When London based author, Kate Kennedy, breaks off with her selfish live in lover, she goes off to lick her wounds and nurse a broken heart in a cottage in a remote area of North Essex. The cottage, though cozy, begins to become a less than hospitable place, when unexplained sounds, scents, and traces of moist earth and sand begin to manifest themselves. Moreover, her landlord's son, Greg, and daughter, Allison, seem determined to have her leave the cottage.
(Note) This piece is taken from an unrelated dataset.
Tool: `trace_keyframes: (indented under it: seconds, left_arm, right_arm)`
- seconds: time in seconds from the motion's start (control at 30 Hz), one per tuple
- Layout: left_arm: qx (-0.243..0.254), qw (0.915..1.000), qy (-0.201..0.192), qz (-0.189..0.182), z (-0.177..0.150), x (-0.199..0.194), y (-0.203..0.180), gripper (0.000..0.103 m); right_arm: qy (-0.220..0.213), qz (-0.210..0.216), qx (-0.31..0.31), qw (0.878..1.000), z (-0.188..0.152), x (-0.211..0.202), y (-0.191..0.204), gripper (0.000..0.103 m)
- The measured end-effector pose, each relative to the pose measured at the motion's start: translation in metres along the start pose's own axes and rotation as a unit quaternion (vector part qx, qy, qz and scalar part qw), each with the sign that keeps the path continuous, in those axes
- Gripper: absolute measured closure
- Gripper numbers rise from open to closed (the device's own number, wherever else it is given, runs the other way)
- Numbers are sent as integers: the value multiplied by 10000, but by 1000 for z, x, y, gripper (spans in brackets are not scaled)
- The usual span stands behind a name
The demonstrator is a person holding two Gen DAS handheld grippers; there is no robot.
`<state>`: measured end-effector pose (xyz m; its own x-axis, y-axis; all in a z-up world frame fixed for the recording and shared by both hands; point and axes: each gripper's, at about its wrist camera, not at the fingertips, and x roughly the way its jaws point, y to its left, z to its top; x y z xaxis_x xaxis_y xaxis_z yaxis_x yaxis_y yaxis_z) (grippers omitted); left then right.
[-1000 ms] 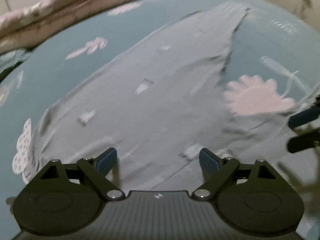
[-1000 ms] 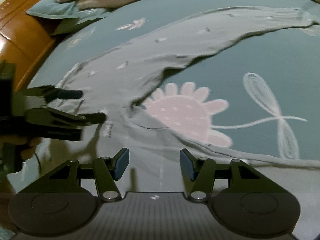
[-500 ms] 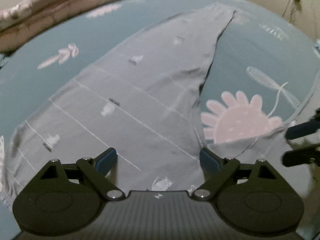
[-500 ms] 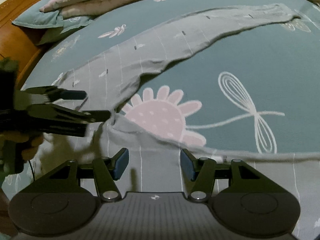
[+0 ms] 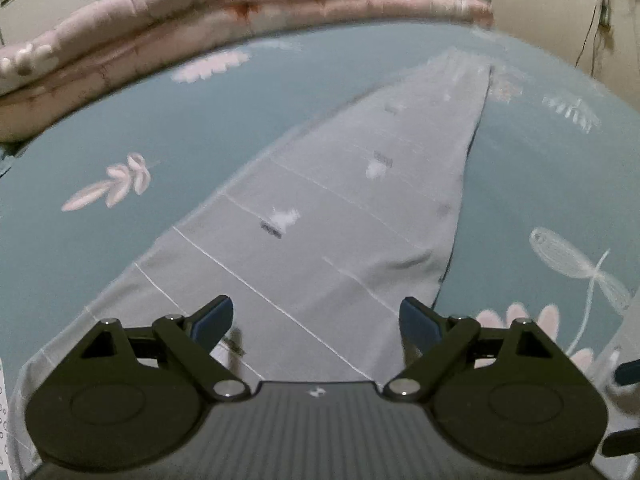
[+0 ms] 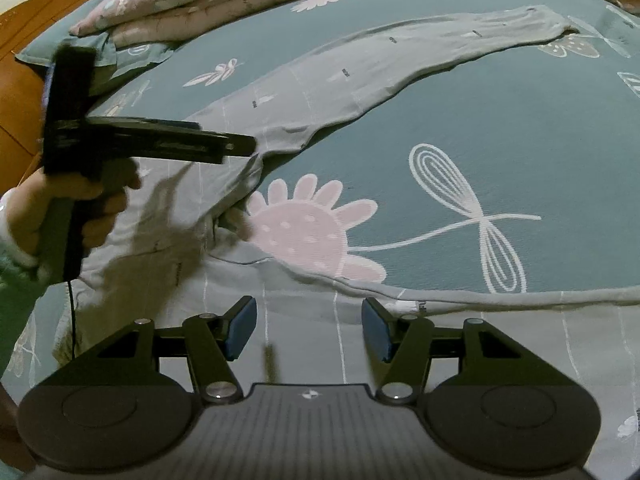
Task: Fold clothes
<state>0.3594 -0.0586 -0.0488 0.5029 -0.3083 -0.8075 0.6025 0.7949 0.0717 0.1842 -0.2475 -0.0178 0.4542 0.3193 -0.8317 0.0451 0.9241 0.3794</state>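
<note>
A: Where does the garment lie?

B: The grey trousers [image 6: 320,92] lie spread flat on the teal bedsheet [image 6: 500,120]. One leg [image 5: 360,200] runs away from the left wrist camera, narrowing toward the far side of the bed. The other leg [image 6: 520,300] runs to the right across the near part of the right wrist view. A pink flower print [image 6: 308,232] on the sheet shows in the fork between the two legs.

A: Position relative to the left gripper [image 5: 316,320]?

B: The far-running leg lies below and between its jaws. The jaws stand wide apart, released. No cloth sits between the pads; the fabric lies flat beneath them. The inner edge of that leg runs just beside the right-hand pad.

A: And the right gripper [image 6: 308,328]?

B: It points down over the seat area of the trousers. Its jaws stand partly apart, released, with nothing clamped. The fabric lies flat under them. The near leg's upper edge passes just beyond the right-hand pad.

A: Surroundings?

B: In the right wrist view, the person's left hand [image 6: 72,208] grips the handle of the left gripper at the left side. A pink quilt [image 5: 240,12] lies folded along the far edge of the bed. A pillow [image 6: 100,52] and a wooden headboard [image 6: 20,80] sit at the upper left.
</note>
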Motion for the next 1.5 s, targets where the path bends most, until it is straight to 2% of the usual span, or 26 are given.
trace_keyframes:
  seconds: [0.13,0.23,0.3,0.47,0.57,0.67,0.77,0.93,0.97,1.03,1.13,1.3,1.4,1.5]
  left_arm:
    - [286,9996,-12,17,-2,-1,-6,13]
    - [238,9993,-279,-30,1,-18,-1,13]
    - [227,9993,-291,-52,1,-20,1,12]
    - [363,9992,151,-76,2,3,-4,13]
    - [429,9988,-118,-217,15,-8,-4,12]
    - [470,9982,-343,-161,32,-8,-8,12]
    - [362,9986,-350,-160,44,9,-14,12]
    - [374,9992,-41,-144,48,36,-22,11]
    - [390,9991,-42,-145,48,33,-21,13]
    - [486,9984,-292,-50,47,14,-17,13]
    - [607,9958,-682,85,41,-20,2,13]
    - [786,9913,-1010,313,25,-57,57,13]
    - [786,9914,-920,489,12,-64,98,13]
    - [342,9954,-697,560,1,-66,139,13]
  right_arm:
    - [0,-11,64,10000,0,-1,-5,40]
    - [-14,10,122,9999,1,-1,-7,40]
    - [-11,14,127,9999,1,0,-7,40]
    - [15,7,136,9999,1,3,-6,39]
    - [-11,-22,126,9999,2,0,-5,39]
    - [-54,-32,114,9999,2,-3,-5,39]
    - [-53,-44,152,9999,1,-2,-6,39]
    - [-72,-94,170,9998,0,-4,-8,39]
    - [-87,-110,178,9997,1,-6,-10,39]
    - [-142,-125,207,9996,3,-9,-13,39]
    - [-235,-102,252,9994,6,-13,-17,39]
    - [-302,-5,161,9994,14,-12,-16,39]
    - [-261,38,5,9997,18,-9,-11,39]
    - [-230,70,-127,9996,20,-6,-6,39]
Discovering that Allison has come across an archaeological site not far from the cottage, Kate goes to the site and finds an ancient Celtic ornament. She soon begins to hear voices in her mind and see visions of what cannot be. Ultimately, Greg, Allison, and Kate become trapped in the miasma of these ancient star crossed lovers who are determined to bring their long dormant conflict to resolution. The cost to those in the present is dear, as the reader will soon find out.
Be warned. This is a scary book.
Her best book bar none
This book gave me goosebumps! The storyline is compelling and the characters believable even in the unbelievable situations... you just believe it could be happening. I lent this book to my mum and got her hooked on Barbara Erskine as well. Can't wait for the follow up featuring Kate Kennedy - Daughters of Fire, which is due out in late 2005.
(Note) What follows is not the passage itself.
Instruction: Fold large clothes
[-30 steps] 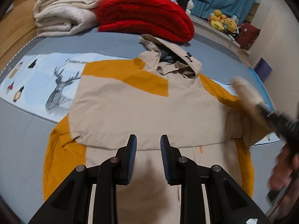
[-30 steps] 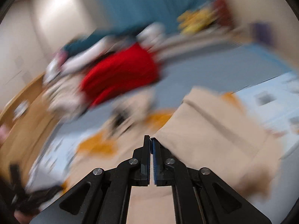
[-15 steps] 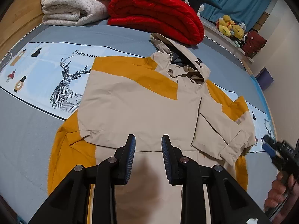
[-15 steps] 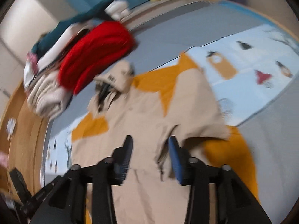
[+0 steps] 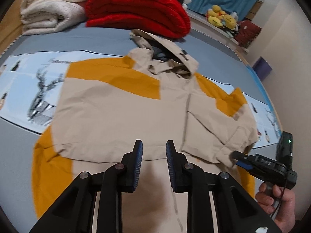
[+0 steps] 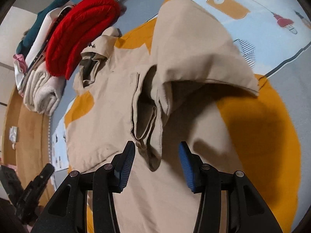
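Observation:
A beige and orange hooded jacket (image 5: pixel 120 112) lies spread on the bed, hood toward the far side. Both sleeves are folded in over the body; the right sleeve (image 5: pixel 217 136) lies loose and rumpled. My left gripper (image 5: pixel 153 151) is open and empty above the jacket's lower middle. My right gripper (image 6: pixel 156 152) is open just in front of the right sleeve's cuff (image 6: pixel 147 136), which hangs crumpled between the jaws without being held. The right gripper also shows in the left wrist view (image 5: pixel 236 156) at the sleeve's edge.
A folded red blanket (image 5: pixel 136 9) and cream blankets (image 5: pixel 50 9) are stacked at the bed's far end. A printed light blue sheet (image 5: pixel 29 89) lies under the jacket. Plush toys (image 5: pixel 221 18) sit on a ledge. A wooden headboard (image 6: pixel 25 136) runs along the side.
My right gripper carried the right sleeve across onto the jacket, opened and let it go, then moved close to the cuff. The left gripper stayed open and shifted little.

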The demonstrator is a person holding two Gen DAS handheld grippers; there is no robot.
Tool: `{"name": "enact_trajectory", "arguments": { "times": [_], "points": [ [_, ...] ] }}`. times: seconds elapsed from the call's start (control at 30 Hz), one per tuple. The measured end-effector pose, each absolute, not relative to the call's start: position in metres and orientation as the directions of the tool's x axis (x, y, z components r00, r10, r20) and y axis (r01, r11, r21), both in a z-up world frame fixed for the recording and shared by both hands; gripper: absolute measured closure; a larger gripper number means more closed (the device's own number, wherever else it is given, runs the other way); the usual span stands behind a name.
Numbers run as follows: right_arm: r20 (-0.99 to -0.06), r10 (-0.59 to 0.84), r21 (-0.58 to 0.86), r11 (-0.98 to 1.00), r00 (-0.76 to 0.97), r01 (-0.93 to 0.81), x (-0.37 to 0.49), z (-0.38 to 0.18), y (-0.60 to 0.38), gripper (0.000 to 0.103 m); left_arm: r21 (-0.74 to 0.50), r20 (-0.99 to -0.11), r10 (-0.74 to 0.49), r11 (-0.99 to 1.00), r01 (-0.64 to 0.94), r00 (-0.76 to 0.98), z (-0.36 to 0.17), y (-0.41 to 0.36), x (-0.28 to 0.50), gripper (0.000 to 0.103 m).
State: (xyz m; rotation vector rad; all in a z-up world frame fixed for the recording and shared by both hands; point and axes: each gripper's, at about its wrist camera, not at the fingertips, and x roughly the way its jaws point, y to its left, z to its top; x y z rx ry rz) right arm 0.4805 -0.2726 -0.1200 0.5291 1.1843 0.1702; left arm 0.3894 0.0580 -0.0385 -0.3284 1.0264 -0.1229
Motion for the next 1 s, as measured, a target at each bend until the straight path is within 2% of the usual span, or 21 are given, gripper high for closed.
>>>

Whilst you're waiting, if you want to read something similar, try MASTER OF THE SCROLLS by Benjamin Ford. Well worth a read!
3.5 stars-not bad, not great, but a little bit more than ok
I feel I took a risk in reading this book. I had loved Barbara Erskine up until reading On the Edge of Darkness, which was very disappointing. But this book was a pleasant surprise.
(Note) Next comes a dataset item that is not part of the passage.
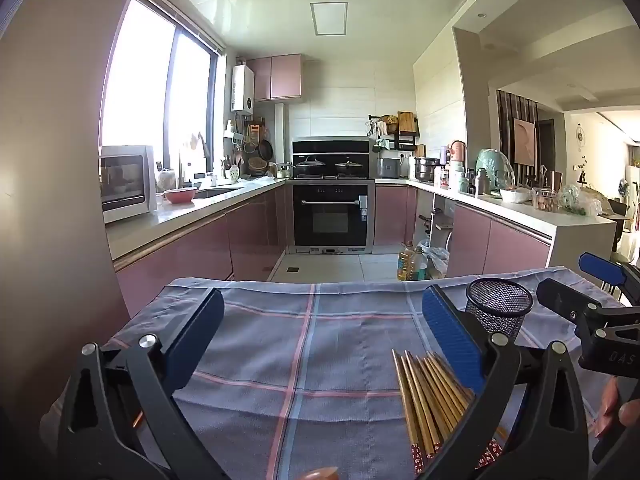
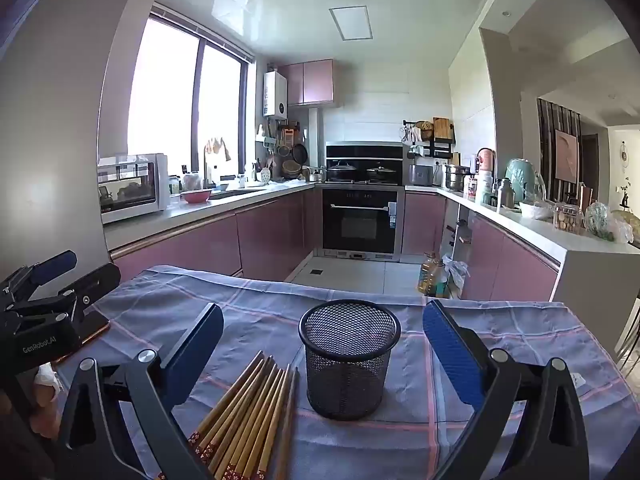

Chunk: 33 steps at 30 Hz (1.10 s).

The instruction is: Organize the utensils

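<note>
Several wooden chopsticks [image 2: 252,412] with red patterned ends lie in a bundle on the blue plaid tablecloth [image 2: 500,360]. An upright black mesh cup [image 2: 349,356] stands just right of them and looks empty. My right gripper [image 2: 323,348] hovers open above the cloth, with the cup between its blue pads [image 2: 452,352] and nothing touched. In the left wrist view my left gripper [image 1: 323,332] is open over bare cloth [image 1: 280,344]; the chopsticks [image 1: 428,400] lie beside its right finger and the mesh cup [image 1: 498,304] stands beyond. The right gripper [image 1: 576,284] shows at the right edge.
The table's far edge [image 2: 320,286] drops to a tiled kitchen floor with oil bottles [image 2: 430,276]. Pink cabinets, a black oven [image 2: 360,220] and cluttered counters lie far behind. A person's fingers [image 1: 616,404] show at the right, and the left gripper [image 2: 44,300] at the left edge.
</note>
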Each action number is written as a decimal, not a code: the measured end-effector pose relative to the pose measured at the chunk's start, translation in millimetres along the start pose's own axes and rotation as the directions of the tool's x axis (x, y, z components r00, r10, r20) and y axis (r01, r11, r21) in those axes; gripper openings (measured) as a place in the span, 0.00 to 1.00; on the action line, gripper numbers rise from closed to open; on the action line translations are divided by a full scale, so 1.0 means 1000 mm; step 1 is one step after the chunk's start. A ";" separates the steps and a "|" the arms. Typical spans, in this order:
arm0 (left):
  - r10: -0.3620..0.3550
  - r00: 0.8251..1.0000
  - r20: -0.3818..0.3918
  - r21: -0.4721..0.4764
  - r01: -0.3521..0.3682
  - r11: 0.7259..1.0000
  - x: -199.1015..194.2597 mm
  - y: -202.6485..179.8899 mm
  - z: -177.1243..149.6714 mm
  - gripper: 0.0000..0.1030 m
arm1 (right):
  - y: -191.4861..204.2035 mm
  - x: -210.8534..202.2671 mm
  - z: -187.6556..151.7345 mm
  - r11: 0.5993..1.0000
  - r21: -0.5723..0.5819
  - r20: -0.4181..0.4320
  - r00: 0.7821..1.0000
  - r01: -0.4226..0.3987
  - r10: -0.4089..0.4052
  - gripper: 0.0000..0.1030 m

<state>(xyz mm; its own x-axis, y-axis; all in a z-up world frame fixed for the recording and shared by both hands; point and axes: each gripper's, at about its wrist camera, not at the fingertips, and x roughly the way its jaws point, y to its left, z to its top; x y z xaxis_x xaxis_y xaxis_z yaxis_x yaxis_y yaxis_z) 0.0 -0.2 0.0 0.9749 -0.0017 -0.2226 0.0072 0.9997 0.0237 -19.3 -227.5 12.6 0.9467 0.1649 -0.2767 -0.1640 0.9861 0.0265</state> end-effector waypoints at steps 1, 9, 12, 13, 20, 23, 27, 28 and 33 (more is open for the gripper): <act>0.001 1.000 0.000 -0.002 -0.001 1.000 0.000 0.000 0.000 0.95 | 0.000 0.000 0.000 1.000 0.001 0.001 1.000 0.001 -0.001 0.94; 0.002 1.000 0.026 0.006 -0.002 1.000 -0.004 0.005 -0.002 0.95 | 0.000 0.001 0.000 1.000 -0.009 0.005 1.000 0.001 -0.001 0.94; 0.002 1.000 0.031 0.010 -0.002 1.000 -0.003 0.003 -0.003 0.95 | 0.000 0.001 0.002 1.000 -0.007 0.009 1.000 0.002 -0.002 0.94; 0.004 0.999 0.035 0.013 -0.005 1.000 -0.003 -0.002 -0.002 0.95 | 0.000 0.002 0.002 1.000 -0.005 0.010 1.000 0.002 -0.002 0.94; 0.006 0.999 0.042 0.015 -0.006 1.000 -0.005 -0.004 -0.001 0.95 | 0.002 -0.002 0.001 1.000 -0.003 0.019 1.000 0.004 -0.004 0.94; 0.007 0.999 0.046 0.015 -0.008 1.000 -0.006 -0.004 0.000 0.95 | 0.001 -0.002 0.002 1.000 0.000 0.019 1.000 0.002 -0.002 0.94; 0.008 0.999 0.050 0.015 -0.009 1.000 -0.007 -0.005 0.000 0.95 | 0.001 -0.003 0.001 1.000 -0.002 0.023 1.000 0.003 -0.003 0.94; 0.008 0.999 0.050 0.016 -0.009 1.000 -0.007 -0.005 0.000 0.95 | 0.001 -0.003 0.002 1.000 -0.002 0.024 1.000 0.005 -0.005 0.94; 0.010 0.999 0.051 0.016 -0.010 1.000 -0.006 -0.006 0.000 0.95 | -0.001 -0.004 0.002 1.000 0.002 0.025 1.000 0.003 -0.003 0.94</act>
<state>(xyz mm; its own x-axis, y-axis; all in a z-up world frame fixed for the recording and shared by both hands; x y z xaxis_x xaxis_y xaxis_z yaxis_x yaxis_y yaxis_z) -5.9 -5.9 0.7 0.9850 0.0066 -0.1723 0.0006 0.9991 0.0418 -22.9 -228.7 16.0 0.9537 0.1626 -0.2531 -0.1607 0.9866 0.0282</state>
After breaking up with her boyfriends Kate needs an inexpensive place to stay and write her new book on the poet Byron. So she rents a small cottage in northern England from a family who needs the money because the father (Roger) is dying of cancer. The elder son of the family, Greg, is pissed about the renting of the cottage-where he previously lived and painted. The daughter, Allison, has recently discovered a roman burial site on the beach that is about to be washed away by the tide that she thinks she'll excavate. But then creepy things start to happen.
This book is much more action packed than past books of Erskine's. The middle two hundred pages are non stop creepy action, and quite enjoyable. The ending however, was not so hot. It was very abrupt and kind of a let down from all that led up to it.
So this book rates a solid 3.5 stars. I wouldn't advise reading it for your first Erskine book, but if you enjoyed her other books you'll like this one.